C’est avec grande excitation que j’ai ouvert « Le passé » de Alan Pauls il y a quelques jours, et avec une certaine perplexité que je l’ai refermé cet après-midi. Recommandé left, right and center, et notamment par la clique Herraldofresánovilamatabolañesque, c’était a priori fait pour moi, mais je ne suis finalement pas convaincu par cette éducation sentimentale inversée, remplie de madeleines et d’épiphanies et d’un humour qui force des éclats de rire, oui, glaciaux. Difficile de dire ce qui cloche de façon convaincante : c’est sans doute lié à une histoire qui a un aspect assez vieillot, déconnecté, une sorte de tentative maladroite de réécrire la Sibylle et Horacio, version temps modernes mais cadre presque antique, impression que tout se déroule bien avant les dates véritablement avancées (des années 70 à nos jours), que ça pue la naphtaline en somme. En gros, un sud-américain qui a mieux réussi à parler d’une histoire d’amour remplie de douleur, c’est Vargas-Llosa et sa vilaine fille – et lui met plein d’autres choses en plus dans son récit. Tout ça est dommage, parce qu’il y a quelque chose de fascinant dans l’écriture de Pauls, surtout par la grâce d’une grande force évocatrice dans les images, les métaphores utilisées, et la capacité de partir dans de longues envolées où tout coule de source, tout sonne juste.

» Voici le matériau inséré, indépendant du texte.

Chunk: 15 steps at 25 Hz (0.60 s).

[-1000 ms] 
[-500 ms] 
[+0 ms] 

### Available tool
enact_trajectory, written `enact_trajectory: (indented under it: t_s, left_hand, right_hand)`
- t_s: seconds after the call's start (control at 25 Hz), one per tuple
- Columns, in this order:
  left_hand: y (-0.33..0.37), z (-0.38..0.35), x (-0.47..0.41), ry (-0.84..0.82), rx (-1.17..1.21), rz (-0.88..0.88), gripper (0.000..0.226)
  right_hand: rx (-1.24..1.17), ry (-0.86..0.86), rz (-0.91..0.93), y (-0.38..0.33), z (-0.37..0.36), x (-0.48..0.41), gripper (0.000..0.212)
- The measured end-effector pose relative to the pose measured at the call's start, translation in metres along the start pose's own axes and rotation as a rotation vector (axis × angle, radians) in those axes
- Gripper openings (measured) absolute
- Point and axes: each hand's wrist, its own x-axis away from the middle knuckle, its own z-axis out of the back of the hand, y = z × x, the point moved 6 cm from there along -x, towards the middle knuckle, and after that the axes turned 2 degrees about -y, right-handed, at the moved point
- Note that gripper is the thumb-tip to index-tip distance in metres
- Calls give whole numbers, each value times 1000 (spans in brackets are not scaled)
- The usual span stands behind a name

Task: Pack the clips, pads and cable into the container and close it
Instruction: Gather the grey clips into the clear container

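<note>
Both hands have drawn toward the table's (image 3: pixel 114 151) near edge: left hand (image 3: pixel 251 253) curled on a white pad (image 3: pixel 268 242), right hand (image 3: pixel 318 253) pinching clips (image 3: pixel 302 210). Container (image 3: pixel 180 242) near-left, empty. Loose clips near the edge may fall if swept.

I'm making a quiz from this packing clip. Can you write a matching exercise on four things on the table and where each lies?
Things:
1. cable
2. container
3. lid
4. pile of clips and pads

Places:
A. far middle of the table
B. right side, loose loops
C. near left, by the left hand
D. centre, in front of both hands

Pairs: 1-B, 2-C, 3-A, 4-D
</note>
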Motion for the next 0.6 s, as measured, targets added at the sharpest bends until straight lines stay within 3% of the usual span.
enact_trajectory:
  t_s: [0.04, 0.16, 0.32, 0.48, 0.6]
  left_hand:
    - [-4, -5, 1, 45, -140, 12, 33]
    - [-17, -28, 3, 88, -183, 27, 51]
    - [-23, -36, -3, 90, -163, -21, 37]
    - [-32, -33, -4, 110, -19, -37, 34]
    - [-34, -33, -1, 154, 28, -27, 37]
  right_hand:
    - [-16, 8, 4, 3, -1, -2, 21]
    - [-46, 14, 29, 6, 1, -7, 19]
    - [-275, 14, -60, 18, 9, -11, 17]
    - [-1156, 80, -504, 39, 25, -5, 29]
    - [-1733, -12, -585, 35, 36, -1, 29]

« Il habitait à Nuñez, au vingt-deuxième étage d’une tour qui, par vent violent, semblait tituber un peu à la tombée de la nuit, comme bercé par la force des avions qui traversaient le ciel tout près. »
« Rímini avait tendance à penser que la jalousie était une machine arbitraire mais implacable, dont la spécificité consistait à traduire la langue diaphane de l’amour en jargon de cauchemar : l’amour coulait sans problèmes jusqu’au moment où il butait contre une impureté, l’impureté formait un pli, celui-ci créait un phénomène d’étranglement, le courant de l’amour devenant un filet. »
On aurait juste souhaité que le reste de la machine suive.